ACTIVITY
Report all lines below with the word "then".

PROVIDED RECORDS
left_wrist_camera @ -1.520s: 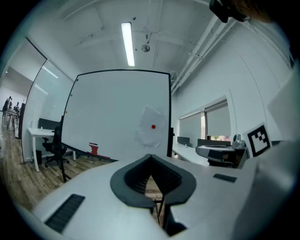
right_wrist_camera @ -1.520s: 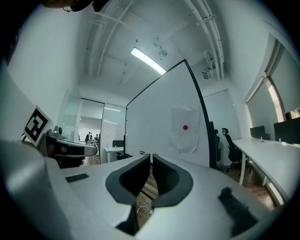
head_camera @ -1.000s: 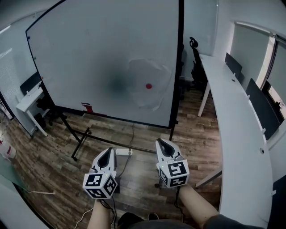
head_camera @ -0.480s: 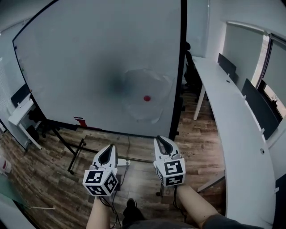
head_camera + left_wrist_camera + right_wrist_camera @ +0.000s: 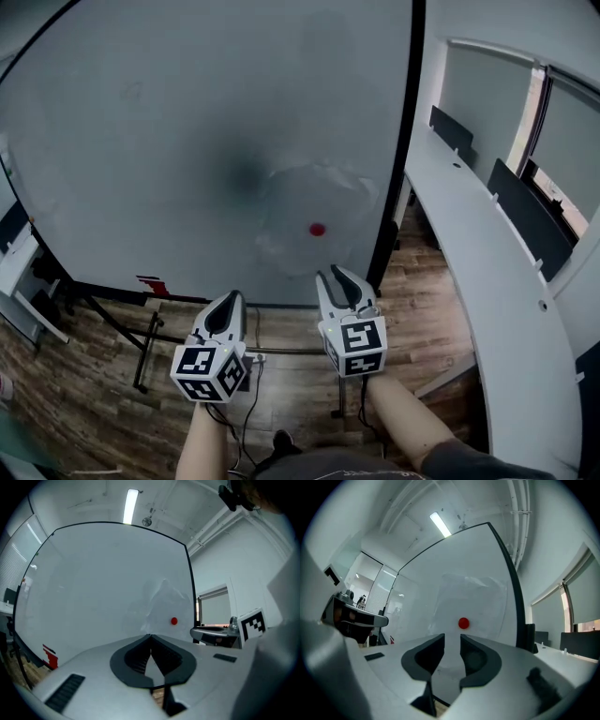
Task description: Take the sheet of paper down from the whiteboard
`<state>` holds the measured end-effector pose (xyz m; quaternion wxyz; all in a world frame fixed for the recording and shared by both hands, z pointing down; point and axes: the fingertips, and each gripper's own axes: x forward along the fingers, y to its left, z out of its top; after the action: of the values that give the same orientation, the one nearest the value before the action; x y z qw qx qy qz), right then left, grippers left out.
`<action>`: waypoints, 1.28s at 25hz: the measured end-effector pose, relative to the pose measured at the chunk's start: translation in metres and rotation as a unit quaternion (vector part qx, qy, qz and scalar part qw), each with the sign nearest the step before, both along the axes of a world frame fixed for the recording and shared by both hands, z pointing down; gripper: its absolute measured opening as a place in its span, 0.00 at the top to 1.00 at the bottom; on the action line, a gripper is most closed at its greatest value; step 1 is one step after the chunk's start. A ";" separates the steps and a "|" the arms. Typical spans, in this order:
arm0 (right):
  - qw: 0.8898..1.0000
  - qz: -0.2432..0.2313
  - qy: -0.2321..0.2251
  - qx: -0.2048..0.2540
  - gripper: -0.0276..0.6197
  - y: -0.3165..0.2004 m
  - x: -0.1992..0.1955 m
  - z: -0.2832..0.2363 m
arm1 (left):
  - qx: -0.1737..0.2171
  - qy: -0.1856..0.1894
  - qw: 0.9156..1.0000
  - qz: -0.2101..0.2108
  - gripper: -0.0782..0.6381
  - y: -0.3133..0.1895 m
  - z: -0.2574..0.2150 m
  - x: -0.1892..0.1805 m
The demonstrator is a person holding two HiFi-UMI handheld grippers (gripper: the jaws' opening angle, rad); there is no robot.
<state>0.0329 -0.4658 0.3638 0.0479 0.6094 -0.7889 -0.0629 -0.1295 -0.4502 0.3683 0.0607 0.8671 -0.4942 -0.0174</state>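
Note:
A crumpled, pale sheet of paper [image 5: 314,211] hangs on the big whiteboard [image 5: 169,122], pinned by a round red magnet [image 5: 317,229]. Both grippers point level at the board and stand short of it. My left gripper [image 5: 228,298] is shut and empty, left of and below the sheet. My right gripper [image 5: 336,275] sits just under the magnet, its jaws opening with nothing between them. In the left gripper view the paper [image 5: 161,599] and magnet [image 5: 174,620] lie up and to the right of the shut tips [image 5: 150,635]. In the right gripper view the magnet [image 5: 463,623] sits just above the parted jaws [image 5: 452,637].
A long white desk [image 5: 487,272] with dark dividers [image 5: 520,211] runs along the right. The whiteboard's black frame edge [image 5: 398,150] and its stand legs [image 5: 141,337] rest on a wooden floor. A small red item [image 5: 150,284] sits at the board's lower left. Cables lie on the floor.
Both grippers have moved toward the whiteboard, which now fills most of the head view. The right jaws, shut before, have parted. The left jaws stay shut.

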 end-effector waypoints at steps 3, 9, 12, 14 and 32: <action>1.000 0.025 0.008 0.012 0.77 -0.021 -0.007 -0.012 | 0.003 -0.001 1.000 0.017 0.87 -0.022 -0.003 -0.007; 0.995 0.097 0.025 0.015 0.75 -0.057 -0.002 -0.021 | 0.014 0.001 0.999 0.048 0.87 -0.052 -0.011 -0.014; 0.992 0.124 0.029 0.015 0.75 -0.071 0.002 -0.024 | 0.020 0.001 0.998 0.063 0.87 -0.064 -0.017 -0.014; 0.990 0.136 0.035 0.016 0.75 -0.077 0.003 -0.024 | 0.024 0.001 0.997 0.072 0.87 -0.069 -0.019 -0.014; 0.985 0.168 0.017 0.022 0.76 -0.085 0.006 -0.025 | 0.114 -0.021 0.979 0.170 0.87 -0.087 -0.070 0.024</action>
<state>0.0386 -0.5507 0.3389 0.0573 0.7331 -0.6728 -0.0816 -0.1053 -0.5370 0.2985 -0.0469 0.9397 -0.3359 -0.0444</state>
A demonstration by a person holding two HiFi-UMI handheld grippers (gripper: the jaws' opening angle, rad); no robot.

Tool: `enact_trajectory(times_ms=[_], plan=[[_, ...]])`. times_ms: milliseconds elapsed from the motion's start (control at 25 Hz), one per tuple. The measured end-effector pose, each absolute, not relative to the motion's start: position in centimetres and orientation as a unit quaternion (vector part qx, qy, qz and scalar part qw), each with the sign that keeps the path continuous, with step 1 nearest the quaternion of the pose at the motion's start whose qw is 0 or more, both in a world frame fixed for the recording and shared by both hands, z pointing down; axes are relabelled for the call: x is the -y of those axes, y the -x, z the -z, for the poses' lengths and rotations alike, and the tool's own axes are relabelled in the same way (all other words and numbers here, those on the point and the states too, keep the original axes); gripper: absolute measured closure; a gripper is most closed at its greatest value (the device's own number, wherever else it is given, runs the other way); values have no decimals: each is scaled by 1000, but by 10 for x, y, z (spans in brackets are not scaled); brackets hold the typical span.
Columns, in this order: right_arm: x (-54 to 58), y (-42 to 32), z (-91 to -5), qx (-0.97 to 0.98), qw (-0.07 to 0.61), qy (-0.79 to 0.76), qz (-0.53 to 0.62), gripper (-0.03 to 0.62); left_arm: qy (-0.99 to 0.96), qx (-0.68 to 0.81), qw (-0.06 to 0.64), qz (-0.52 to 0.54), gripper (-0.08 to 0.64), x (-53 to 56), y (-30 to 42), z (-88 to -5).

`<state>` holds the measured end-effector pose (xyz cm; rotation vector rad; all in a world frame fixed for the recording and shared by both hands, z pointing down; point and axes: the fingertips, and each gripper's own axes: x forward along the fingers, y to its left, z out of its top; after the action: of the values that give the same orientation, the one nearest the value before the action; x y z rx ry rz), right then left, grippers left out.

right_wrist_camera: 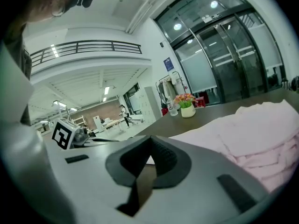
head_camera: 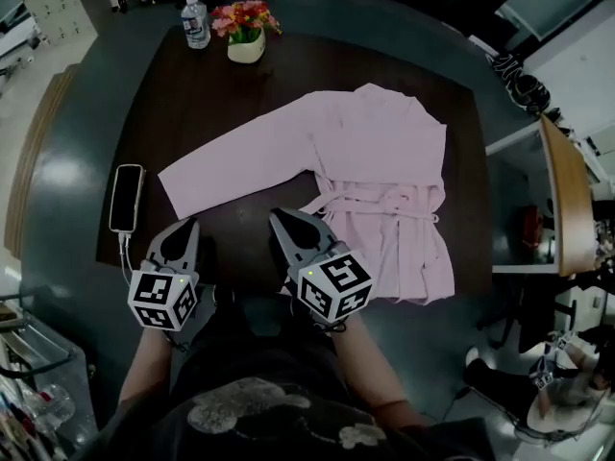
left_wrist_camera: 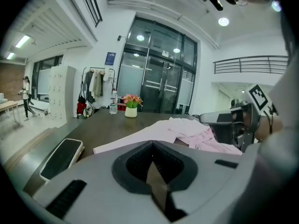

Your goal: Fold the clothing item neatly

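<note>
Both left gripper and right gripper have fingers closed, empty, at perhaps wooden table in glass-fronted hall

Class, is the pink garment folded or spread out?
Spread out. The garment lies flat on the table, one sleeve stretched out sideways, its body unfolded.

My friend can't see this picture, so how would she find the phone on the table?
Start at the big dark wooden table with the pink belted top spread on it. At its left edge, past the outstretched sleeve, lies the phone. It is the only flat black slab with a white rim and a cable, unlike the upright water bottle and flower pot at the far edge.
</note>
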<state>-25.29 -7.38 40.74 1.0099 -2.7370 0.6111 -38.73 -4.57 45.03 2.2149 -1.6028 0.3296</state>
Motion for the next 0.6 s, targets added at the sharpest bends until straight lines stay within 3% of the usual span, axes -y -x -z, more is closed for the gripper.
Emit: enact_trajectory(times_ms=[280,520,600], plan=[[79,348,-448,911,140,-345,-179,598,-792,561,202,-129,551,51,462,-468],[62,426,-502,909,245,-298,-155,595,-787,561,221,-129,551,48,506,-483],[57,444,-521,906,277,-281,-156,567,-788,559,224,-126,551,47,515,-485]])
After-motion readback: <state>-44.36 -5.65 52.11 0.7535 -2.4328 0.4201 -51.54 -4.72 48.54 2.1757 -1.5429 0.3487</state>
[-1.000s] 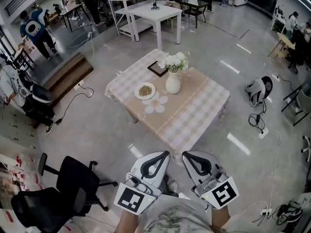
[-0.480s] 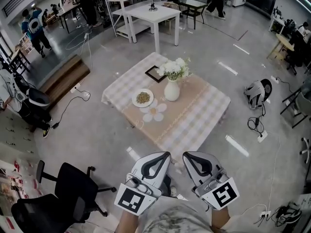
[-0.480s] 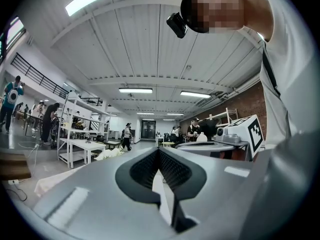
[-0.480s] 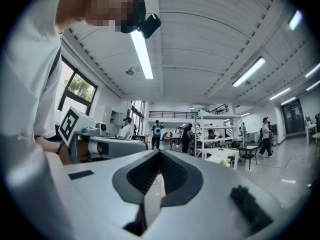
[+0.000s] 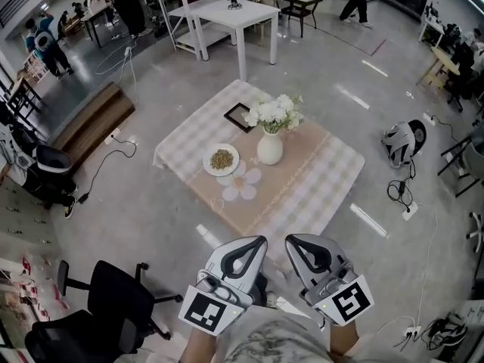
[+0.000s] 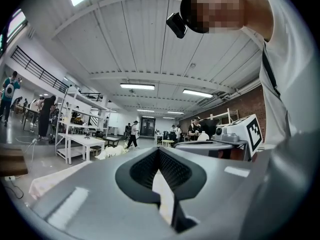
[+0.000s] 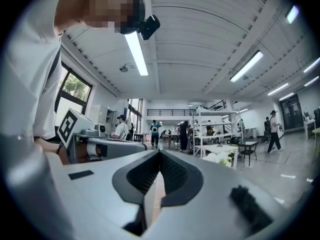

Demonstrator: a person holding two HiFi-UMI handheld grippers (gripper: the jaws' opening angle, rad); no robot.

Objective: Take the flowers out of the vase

ANSWER TO THE PROBLEM
`<state>` holds the measured end-effector pose (xyz m; quaternion wxyz; all in a world frame fixed for the recording and shared by both hands, z pointing down; point and axes: the fingertips, and each gripper's own axes: x forward along the fingers, y to its left, z out of its top; after the action: of the values that give the same orientation, the one nearest the value before the action; x y z qw qx qy qz), right then left, grippers left out.
`<state>` holds the measured end-effector pose (xyz cm; rotation vector rad; all in a world frame fixed for the recording and shared by both hands, z pointing down; point and axes: the fingertips, and each gripper's own axes: x forward along the fingers, y to its left, z out of its top; after the action: of the values that give the same orientation, the one nearest the value before the action; x y z rx ry rz), right then left, grippers left out.

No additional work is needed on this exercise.